[Work to complete]
Give every line from the entries that contains "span".

☆ ☆ ☆ ☆ ☆

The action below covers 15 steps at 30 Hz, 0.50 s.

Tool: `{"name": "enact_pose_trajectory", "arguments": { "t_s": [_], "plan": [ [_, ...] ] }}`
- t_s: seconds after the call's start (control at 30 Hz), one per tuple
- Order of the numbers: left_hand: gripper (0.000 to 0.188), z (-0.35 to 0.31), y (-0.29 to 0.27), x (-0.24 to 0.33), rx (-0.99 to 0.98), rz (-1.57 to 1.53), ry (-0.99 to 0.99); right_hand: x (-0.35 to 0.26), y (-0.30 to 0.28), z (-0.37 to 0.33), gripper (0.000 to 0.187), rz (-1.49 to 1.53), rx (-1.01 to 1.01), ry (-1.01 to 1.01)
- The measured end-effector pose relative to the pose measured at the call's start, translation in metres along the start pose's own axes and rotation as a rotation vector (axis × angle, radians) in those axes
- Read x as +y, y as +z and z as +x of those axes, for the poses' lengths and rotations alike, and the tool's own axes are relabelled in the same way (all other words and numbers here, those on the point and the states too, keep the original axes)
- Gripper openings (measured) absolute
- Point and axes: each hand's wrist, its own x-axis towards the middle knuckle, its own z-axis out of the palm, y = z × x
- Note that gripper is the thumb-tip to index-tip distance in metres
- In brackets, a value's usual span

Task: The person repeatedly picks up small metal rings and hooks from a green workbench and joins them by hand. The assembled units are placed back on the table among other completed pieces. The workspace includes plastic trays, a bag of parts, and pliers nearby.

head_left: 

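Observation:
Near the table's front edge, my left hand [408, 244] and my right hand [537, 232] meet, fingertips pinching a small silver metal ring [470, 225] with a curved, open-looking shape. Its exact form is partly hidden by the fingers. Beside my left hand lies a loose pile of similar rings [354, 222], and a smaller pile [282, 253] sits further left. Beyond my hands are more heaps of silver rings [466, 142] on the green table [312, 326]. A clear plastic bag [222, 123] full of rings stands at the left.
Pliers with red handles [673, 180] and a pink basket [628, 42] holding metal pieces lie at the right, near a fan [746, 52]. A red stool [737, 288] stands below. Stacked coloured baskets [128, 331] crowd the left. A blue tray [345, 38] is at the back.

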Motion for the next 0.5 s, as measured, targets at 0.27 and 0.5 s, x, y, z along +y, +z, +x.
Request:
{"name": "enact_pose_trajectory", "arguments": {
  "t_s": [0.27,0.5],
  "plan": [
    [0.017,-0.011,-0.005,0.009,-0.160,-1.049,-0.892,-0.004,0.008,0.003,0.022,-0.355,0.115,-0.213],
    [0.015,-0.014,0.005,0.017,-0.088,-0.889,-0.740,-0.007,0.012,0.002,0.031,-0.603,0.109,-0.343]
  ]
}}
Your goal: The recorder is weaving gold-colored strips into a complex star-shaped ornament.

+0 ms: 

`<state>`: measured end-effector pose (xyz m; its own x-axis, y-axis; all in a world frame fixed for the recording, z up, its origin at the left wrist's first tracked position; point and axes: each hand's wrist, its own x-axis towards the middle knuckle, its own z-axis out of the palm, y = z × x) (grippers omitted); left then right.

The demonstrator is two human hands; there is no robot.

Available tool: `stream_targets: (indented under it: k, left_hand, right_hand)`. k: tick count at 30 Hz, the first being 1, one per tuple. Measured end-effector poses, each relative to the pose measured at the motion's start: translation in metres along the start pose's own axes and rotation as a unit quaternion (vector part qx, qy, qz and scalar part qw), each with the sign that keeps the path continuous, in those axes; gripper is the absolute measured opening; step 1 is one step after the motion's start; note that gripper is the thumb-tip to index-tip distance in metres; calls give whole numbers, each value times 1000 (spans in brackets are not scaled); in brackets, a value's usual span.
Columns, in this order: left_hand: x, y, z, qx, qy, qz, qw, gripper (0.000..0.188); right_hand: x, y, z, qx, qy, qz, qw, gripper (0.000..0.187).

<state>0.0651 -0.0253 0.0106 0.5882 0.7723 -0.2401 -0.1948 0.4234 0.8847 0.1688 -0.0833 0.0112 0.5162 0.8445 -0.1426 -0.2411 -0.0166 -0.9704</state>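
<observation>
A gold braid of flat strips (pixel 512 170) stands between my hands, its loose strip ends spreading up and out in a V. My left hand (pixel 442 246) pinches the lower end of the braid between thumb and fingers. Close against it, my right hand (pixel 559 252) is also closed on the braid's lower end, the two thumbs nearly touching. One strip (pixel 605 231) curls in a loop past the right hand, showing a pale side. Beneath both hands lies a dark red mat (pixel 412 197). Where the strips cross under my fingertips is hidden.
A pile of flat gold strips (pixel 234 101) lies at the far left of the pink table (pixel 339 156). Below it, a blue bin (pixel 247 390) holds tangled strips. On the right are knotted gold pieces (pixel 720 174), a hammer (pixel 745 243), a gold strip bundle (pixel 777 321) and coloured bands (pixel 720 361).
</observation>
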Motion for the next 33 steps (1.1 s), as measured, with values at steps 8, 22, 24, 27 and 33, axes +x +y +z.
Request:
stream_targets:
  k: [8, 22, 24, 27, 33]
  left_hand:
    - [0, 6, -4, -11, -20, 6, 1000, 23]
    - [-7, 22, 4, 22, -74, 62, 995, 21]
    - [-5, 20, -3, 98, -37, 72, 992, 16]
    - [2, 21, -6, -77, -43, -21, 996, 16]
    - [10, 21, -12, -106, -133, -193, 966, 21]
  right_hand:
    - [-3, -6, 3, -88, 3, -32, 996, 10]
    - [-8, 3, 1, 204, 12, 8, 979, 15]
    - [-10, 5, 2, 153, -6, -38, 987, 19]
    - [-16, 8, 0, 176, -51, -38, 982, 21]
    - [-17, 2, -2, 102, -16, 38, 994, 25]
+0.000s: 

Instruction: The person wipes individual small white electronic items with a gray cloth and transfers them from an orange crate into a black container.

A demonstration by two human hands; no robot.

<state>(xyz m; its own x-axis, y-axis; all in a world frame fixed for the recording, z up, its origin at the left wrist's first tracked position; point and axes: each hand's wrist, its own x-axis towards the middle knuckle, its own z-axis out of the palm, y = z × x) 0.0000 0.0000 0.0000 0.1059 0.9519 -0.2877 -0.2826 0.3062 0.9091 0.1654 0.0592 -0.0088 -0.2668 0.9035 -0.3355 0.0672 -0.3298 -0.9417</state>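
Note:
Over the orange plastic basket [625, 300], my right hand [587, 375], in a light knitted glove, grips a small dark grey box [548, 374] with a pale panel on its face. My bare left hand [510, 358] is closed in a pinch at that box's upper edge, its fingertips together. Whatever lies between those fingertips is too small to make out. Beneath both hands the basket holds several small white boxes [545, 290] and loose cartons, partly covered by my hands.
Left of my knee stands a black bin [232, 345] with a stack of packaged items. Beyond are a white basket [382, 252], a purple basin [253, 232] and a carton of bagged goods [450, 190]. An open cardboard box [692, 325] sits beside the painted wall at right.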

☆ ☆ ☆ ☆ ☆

[Response to this task]
- In brackets, a value's usual span
Available tool: `stream_targets: (indented under it: k, left_hand, right_hand)`. k: tick count at 30 Hz, the first being 1, one per tuple. Measured end-effector poses, each relative to the pose measured at the motion's start: translation in metres along the start pose's own axes and rotation as a unit quaternion (vector part qx, qy, qz and scalar part qw), each with the sign that keeps the path continuous, in those axes; gripper is the absolute measured opening; step 1 is one step after the motion's start; note that gripper is the thumb-tip to index-tip distance in metres; calls give whole numbers, each value times 1000 (spans in brackets are not scaled); in brackets, a value's usual span.

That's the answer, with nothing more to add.